Your objective - The response should consist of the data below, copied exactly, with no pictures in it.

Information shown -
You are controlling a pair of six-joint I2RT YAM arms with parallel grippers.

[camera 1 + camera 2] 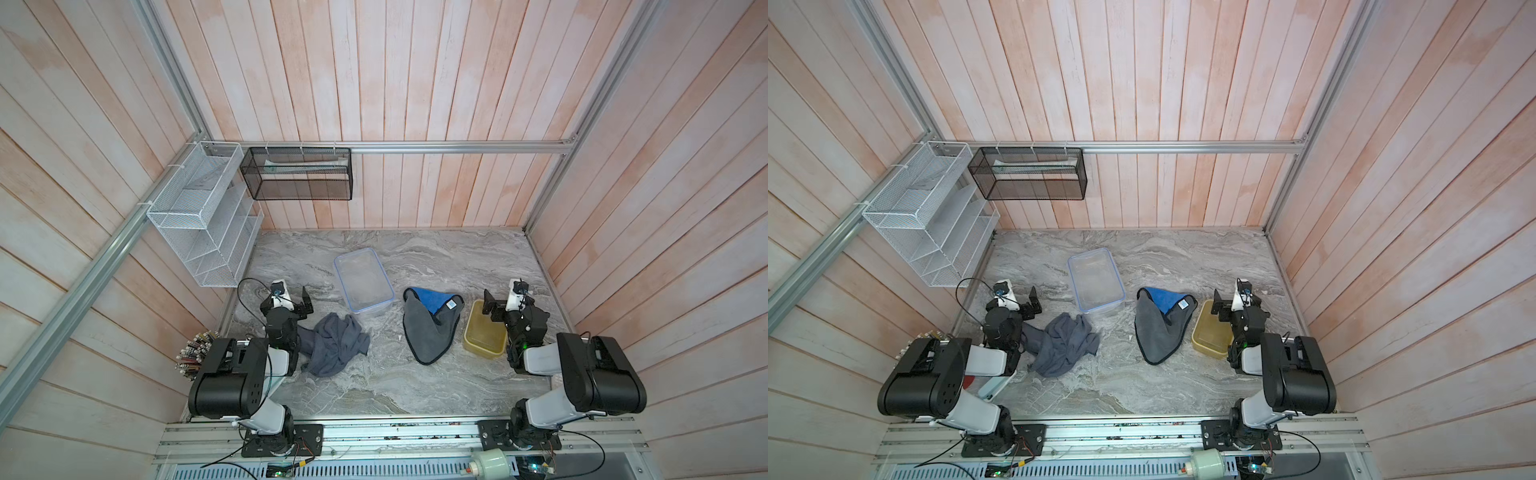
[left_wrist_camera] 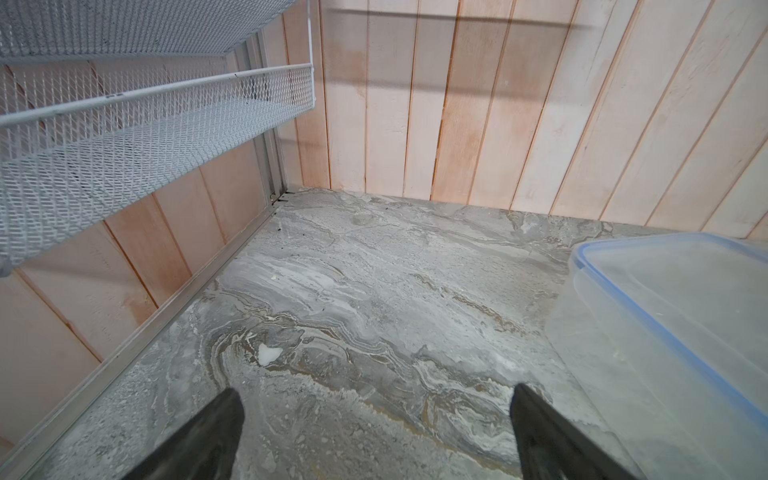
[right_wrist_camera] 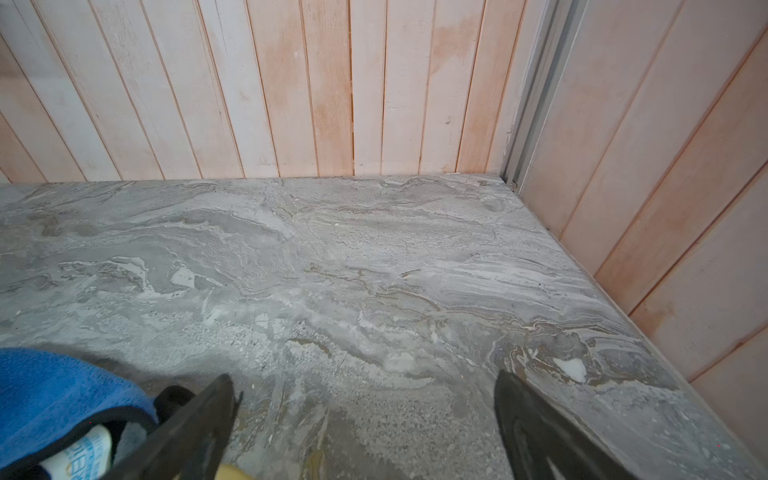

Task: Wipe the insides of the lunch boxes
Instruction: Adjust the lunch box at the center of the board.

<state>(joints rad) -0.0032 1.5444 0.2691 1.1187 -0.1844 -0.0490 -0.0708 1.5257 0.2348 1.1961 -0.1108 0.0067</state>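
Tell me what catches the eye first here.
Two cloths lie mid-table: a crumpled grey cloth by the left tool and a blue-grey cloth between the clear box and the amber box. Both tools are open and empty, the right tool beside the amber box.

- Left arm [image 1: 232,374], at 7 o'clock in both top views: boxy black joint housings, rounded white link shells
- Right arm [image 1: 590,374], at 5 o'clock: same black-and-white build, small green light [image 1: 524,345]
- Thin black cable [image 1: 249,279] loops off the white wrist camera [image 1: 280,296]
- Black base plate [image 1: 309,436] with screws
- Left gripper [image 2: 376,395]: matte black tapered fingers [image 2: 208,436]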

Expected output -
You are controlling a pair of six-joint I2RT YAM arms with parallel grippers.

[camera 1 + camera 2] 
[left_wrist_camera] 
[right_wrist_camera] 

Task: Wipe the insides of the lunch boxes
Instruction: Adjust the lunch box at the center of the board.

<state>(joints rad) -0.0032 1.5444 0.2691 1.1187 -0.1844 -0.0490 -0.0708 1.5257 0.2348 1.1961 -0.1108 0.0067</state>
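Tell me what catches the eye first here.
Two cloths lie mid-table: a crumpled grey cloth by the left tool and a blue-grey cloth between the clear box and the amber box. Both tools are open and empty, the right tool beside the amber box.

- Left arm [image 1: 232,374], at 7 o'clock in both top views: boxy black joint housings, rounded white link shells
- Right arm [image 1: 590,374], at 5 o'clock: same black-and-white build, small green light [image 1: 524,345]
- Thin black cable [image 1: 249,279] loops off the white wrist camera [image 1: 280,296]
- Black base plate [image 1: 309,436] with screws
- Left gripper [image 2: 376,395]: matte black tapered fingers [image 2: 208,436]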

The exercise has been answered in full.